Вера Петровна сказала Ире «ты». И Ира ничуть этому не удивилась. Она знала, что выглядит как девочка. Болезнь ее словно законсервировала.

Ира не ответила, что в Ленинскую библиотеку ей ехать не для чего. Ира уже знала: если она скажет, что не может читать, то у нее обязательно спросят, как она лечится, а потом начнут предлагать какого-нибудь врача, и не так, чтобы при Ире, а без Иры, на ушко Инне Семеновне. И потом Инна Семеновна будет клясться Ире, что ни о каких врачах речь не шла и что ровным счетом ничего против нее не затевается.

— Могу, — ответила Ира.

— Вот и прекрасно. Сделай мне материал о Павлове, только ты понимаешь, это не должна быть статья, — это должен быть рассказ. Ты когда-нибудь писала?

Еще утром Ира специально к приходу Веры Петровны нашла свой первый рассказ «Туфельки».

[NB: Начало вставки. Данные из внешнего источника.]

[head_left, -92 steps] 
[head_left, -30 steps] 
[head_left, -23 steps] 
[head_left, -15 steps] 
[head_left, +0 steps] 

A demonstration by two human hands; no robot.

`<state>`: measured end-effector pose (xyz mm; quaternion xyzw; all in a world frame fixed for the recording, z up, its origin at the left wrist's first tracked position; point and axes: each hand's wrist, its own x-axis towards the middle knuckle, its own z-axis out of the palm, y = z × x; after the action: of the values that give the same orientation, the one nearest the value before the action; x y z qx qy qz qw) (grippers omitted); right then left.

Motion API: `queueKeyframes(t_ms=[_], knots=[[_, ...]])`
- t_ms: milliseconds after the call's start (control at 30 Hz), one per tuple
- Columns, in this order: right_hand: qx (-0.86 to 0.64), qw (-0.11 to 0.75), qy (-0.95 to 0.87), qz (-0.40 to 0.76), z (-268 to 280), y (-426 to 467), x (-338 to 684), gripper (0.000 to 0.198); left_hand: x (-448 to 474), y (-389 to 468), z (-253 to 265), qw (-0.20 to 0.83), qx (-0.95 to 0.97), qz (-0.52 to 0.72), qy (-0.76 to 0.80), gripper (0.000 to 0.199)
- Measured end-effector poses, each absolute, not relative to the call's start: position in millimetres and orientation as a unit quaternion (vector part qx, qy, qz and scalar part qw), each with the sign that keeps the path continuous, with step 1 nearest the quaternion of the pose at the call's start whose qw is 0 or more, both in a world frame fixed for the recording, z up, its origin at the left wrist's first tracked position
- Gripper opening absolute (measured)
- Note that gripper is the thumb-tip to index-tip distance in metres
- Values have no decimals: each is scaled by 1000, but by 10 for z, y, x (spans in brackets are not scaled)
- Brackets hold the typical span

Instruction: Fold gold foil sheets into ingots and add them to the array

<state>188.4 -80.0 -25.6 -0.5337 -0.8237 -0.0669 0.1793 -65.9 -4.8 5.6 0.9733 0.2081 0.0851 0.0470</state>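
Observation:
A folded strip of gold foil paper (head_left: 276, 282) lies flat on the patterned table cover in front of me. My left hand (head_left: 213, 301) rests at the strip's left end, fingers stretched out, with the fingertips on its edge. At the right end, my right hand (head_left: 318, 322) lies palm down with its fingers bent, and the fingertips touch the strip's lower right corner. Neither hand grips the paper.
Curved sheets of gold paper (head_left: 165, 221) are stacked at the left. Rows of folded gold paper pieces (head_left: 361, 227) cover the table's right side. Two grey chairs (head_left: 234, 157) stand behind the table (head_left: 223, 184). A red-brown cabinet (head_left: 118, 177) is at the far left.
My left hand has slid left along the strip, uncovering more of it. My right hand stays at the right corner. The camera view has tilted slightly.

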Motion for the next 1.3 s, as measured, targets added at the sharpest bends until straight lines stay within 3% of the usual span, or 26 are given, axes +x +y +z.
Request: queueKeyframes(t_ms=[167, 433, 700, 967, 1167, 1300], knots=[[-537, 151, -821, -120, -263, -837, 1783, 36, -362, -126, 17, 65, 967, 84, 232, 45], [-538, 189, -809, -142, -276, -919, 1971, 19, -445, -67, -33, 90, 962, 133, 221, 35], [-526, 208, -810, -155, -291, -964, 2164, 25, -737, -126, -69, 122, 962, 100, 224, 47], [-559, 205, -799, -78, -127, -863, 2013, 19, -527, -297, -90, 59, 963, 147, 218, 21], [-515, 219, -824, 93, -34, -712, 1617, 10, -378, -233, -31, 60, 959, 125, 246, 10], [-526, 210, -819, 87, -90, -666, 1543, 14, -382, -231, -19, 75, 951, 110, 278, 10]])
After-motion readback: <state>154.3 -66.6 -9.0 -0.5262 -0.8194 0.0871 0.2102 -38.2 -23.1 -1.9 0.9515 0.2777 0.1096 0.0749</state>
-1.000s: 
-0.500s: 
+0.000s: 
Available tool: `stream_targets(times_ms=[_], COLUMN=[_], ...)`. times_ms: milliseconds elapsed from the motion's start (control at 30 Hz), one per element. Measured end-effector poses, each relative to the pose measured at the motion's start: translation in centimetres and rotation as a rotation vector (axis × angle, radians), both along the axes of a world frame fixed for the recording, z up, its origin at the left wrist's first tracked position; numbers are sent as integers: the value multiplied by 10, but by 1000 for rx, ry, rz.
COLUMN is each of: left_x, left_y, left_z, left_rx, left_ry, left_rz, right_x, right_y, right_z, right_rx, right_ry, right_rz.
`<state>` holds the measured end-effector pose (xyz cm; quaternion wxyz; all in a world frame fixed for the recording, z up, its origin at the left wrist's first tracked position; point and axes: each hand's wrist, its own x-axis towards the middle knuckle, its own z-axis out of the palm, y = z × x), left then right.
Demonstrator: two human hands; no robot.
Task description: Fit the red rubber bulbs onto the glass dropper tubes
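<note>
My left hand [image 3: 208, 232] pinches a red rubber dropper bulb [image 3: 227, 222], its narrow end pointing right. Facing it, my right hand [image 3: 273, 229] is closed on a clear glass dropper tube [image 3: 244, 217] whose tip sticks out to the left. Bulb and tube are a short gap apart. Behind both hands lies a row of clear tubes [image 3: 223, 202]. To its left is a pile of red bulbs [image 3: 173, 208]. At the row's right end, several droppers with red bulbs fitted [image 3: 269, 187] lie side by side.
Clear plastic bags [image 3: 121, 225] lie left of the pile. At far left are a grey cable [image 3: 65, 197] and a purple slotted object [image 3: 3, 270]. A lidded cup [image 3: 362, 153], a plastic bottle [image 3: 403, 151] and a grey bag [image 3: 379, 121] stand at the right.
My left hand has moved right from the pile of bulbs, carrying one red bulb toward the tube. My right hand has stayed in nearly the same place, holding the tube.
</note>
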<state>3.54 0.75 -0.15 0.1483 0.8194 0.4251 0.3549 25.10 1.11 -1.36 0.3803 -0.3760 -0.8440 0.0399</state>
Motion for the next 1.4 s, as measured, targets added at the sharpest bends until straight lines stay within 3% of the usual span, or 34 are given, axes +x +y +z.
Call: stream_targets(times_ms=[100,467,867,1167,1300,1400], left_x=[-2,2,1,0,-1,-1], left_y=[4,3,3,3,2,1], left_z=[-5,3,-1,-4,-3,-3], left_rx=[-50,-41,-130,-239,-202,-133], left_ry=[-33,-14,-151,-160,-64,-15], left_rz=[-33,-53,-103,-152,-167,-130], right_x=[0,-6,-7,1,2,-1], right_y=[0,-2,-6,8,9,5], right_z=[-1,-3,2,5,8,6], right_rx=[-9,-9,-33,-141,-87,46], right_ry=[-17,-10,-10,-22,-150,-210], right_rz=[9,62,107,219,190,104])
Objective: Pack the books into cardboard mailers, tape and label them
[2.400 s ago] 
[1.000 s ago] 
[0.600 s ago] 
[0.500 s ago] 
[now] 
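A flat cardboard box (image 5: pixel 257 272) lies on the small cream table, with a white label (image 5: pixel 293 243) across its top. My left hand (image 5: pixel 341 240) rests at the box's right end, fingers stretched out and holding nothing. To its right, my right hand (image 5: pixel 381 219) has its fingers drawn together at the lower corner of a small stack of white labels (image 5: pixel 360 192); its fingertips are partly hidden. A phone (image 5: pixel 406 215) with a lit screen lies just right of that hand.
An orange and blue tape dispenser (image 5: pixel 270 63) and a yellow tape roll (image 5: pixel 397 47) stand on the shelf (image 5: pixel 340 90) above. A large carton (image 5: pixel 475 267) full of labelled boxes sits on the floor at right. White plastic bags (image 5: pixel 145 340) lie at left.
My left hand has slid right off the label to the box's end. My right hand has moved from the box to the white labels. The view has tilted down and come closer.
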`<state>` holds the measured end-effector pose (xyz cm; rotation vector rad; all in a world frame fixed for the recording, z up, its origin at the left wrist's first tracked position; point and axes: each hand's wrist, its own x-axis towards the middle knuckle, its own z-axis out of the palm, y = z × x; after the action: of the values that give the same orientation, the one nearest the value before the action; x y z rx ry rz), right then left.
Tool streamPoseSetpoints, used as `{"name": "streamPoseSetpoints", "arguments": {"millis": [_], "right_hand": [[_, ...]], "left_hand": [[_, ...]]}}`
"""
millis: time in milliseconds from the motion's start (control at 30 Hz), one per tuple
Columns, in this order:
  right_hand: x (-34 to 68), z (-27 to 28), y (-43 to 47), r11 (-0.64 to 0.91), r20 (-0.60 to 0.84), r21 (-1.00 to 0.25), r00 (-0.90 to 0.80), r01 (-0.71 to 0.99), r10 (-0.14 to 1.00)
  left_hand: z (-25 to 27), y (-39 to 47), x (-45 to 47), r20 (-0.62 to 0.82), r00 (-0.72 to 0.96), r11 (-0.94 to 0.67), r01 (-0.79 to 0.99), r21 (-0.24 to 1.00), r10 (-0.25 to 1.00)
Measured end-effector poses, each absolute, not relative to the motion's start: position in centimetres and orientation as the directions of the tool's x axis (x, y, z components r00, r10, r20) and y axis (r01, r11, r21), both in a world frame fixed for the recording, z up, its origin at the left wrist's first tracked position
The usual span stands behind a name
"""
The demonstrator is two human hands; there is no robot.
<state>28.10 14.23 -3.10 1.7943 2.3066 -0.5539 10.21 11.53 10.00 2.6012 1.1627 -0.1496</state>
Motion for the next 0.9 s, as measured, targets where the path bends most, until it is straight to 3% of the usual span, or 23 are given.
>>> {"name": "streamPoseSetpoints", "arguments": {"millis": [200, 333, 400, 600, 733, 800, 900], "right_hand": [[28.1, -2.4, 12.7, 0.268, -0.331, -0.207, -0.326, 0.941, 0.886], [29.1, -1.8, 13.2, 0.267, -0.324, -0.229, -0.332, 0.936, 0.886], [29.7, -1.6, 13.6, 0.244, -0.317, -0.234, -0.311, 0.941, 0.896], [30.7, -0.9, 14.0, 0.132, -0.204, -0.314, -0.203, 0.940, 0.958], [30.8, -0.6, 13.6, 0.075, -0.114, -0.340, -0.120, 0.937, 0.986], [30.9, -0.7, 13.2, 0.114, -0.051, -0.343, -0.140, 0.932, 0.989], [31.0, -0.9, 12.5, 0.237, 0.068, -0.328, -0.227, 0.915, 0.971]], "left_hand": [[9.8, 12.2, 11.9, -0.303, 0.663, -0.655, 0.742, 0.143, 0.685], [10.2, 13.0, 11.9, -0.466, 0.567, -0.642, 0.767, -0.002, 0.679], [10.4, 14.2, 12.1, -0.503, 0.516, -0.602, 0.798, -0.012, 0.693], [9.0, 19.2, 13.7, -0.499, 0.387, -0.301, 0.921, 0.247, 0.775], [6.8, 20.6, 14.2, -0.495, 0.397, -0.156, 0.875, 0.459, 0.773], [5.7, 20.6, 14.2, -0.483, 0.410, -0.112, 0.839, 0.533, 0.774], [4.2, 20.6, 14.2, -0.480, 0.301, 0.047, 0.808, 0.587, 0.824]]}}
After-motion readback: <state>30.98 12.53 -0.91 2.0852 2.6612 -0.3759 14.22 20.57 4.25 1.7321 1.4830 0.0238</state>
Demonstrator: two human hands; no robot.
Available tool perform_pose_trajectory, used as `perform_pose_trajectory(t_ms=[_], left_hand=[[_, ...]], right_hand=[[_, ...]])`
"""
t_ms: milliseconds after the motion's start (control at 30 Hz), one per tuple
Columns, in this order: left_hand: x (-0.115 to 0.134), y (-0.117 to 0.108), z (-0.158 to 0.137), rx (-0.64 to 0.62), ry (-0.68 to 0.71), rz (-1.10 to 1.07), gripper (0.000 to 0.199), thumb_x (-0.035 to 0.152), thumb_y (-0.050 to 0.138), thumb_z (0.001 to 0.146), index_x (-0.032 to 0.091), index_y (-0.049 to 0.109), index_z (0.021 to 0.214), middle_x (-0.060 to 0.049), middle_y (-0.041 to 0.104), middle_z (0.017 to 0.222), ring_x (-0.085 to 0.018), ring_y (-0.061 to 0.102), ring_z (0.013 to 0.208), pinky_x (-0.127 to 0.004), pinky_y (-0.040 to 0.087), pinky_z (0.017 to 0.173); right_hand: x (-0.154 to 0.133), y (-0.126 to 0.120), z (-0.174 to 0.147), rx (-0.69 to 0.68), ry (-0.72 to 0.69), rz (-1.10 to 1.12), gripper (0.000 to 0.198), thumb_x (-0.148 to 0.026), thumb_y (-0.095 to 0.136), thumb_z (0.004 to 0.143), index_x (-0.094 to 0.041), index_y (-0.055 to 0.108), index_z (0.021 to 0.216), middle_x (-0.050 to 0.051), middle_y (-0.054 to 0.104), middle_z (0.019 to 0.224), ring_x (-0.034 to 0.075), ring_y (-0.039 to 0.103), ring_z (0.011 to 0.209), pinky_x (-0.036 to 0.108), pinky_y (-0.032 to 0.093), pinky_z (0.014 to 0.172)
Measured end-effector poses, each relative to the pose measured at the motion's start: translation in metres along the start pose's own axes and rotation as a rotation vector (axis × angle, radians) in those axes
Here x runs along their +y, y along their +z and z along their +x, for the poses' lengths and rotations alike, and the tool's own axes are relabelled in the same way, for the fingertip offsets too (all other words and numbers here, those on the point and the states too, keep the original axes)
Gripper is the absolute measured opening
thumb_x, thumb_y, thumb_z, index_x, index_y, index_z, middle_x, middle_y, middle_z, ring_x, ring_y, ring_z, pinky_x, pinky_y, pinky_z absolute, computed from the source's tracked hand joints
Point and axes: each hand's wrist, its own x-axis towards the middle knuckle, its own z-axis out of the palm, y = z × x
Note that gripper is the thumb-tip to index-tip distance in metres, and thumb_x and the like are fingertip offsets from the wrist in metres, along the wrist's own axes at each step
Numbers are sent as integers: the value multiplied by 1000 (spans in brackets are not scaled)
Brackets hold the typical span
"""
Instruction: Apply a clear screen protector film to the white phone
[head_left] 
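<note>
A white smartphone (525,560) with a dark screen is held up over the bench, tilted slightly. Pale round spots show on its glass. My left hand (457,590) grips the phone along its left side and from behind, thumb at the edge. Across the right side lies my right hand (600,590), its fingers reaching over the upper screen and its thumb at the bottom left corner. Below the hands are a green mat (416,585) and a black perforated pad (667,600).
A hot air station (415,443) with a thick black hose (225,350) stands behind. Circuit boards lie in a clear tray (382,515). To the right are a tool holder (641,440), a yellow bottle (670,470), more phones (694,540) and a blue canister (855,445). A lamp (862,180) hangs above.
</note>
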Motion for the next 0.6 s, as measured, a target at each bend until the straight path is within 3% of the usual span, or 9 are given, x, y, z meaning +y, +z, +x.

Рассказ был о том, как Ире купили замшевые туфельки и как она в этих туфельках встретила его, с которым рассталась несколько месяцев назад. Шел дождь, и он спросил: «Тебе не жалко туфелек?» И Ира ответила: «Мне ничего не жалко».

Вот это «мне ничего не жалко» читатели Ириного рассказа трактовали совсем не так, как Ире хотелось. А хотелось Ире сказать, что ей не жалко всего, что у нее с ним было.

Ира ждала, что же скажет Вера Петровна. Но Вера Петровна ничего и никак не стала трактовать. Она просто сказала: «Мило. Пиши. У меня счастливая рука». Уходя, она добавила: «Терентьев тоже начинал у меня».